On March 13, 2014 Jesse Brunt, owner of Brunt Brothers Transfer, Inc., a certified minority-owned business, was sentenced to a jail term of 17 months in connection with a scheme to defraud the City’s Minority and Women-owned Business Enterprise (MWBE) program. Jesse Brunt and Brunt Brothers Transfer Inc. were ordered to pay $533,749 in restitution for violation of the federal mail fraud statute. Brunt used his company as a minority “pass-through” for sewer cleaning and videotaping service contracts with the City. The case, United States v. Jesse Brunt, et al, 11-CR-0017 (ND Ill.), was the result of an investigation initiated by the Office of Inspector General, and conducted jointly with the Federal Bureau of Investigation under the direction of the U.S. Attorney’s Office for the Northern District of Illinois.
In January 2011, a federal grand jury returned an indictment charging Jesse Brunt, Anthony Duffy, and Brunt Brothers with three counts of mail fraud. The indictment alleged that from 1999 to 2006 Brunt Brothers fraudulently received more than $3 million from the City. The payments were for services purportedly performed by Brunt Brothers including cleaning and videotaping City sewers south of 63rd Street, as part of the Southern Third Chicago Sewers Contract. The indictment charged that Brunt Brothers did not actually perform the work specified by the contract, but merely served as a minority pass-through for work performed by a non-minority company. In 2012, Brunt pleaded guilty to the charged scheme. Co-defendant Anthony Duffy pleaded guilty to lying to the Federal Bureau of Investigations about his failure to disclose two key investors in the sewer company – Municipal Sewer Service – that performed work for the City. In 2013, Duffy received a 17-month jail sentence, and agreed to pay $428,438.74 to the City. In addition, Duffy was permanently enjoined from seeking contract work with the City.

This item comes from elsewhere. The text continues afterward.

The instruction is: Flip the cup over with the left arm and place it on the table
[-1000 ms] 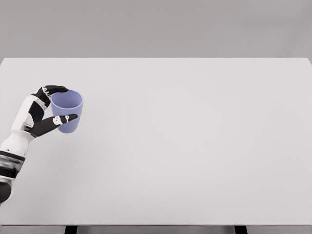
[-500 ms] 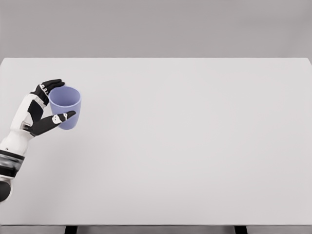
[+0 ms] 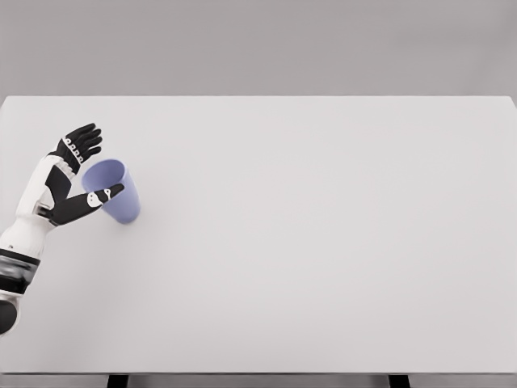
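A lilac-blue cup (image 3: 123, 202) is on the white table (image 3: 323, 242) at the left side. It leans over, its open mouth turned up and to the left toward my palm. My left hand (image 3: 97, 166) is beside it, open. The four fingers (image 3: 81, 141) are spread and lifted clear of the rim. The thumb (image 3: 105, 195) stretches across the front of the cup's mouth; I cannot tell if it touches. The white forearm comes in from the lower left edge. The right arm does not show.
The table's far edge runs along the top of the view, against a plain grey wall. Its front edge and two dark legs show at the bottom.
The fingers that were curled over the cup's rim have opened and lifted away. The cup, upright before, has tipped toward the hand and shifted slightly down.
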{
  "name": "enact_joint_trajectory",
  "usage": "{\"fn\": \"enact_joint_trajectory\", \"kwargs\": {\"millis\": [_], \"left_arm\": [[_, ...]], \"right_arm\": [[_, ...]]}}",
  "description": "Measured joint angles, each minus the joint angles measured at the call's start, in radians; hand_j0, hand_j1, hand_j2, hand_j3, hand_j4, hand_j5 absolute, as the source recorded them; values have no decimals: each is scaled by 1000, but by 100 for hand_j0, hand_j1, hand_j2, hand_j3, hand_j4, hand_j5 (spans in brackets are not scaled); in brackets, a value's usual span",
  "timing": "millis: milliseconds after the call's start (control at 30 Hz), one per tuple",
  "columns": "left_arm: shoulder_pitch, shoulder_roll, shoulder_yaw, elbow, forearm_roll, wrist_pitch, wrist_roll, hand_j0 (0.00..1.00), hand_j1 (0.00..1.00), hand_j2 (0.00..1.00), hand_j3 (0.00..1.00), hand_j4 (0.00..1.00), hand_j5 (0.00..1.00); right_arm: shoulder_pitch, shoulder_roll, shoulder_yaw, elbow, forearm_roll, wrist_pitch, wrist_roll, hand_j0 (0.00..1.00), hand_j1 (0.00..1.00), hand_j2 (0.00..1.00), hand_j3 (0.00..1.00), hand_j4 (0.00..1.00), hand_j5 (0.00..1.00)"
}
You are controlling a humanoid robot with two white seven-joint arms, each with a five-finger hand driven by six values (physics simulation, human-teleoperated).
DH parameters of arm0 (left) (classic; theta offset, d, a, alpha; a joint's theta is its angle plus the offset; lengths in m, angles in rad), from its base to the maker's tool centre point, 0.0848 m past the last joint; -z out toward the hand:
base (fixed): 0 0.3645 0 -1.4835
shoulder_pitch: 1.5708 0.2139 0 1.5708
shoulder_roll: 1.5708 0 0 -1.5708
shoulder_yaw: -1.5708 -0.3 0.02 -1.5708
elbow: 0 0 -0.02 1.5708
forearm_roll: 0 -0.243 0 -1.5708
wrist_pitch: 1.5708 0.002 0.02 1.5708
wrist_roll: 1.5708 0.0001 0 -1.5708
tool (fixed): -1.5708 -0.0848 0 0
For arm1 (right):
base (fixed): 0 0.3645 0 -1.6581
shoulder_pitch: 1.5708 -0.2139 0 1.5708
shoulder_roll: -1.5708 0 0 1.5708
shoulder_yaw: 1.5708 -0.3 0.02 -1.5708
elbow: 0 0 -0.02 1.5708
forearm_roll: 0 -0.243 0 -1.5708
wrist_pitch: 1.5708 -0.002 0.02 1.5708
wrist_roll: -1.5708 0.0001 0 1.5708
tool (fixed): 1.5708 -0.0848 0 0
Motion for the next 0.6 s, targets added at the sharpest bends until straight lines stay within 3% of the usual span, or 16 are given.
{"fn": "enact_joint_trajectory", "kwargs": {"millis": [300,500,600], "left_arm": [[-6,17,7,-1,2,-5,0,90,90,90,90,90,90],[-28,58,14,-1,3,-41,-11,100,100,100,100,100,100],[-90,114,16,-1,-4,-90,-181,100,100,100,100,100,100]], "right_arm": [[0,0,0,0,0,0,0,100,100,100,100,100,100],[0,0,0,0,0,0,0,100,100,100,100,100,100],[0,0,0,0,0,0,0,100,100,100,100,100,100]]}}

In January 2012, the City of Chicago secured an $11 million civil settlement from Allied Waste Transportation in connection with substantial shortfalls in minority contract services under waste hauling contracts with the City. The shortfall arose from Allied subcontractors, including Brunt Brothers, illegally operating as minority pass-throughs. The Emanuel Administration applied funds from the Allied settlement to implement wholesale reforms of the City’s formerly fraud-plagued MWBE program. The Department of Procurement Services’ MWBE reform initiative implemented a number of recommendations made by OIG in a 2012 report, including revamping and strengthening minority contractor certification, training prime contractors, sub-contractors, and city staffers on MWBE program obligations and performance, and enhancing software programs used to track payrolls and payments to sub-contractors in order to make certain that prime contractors are living up to their promises.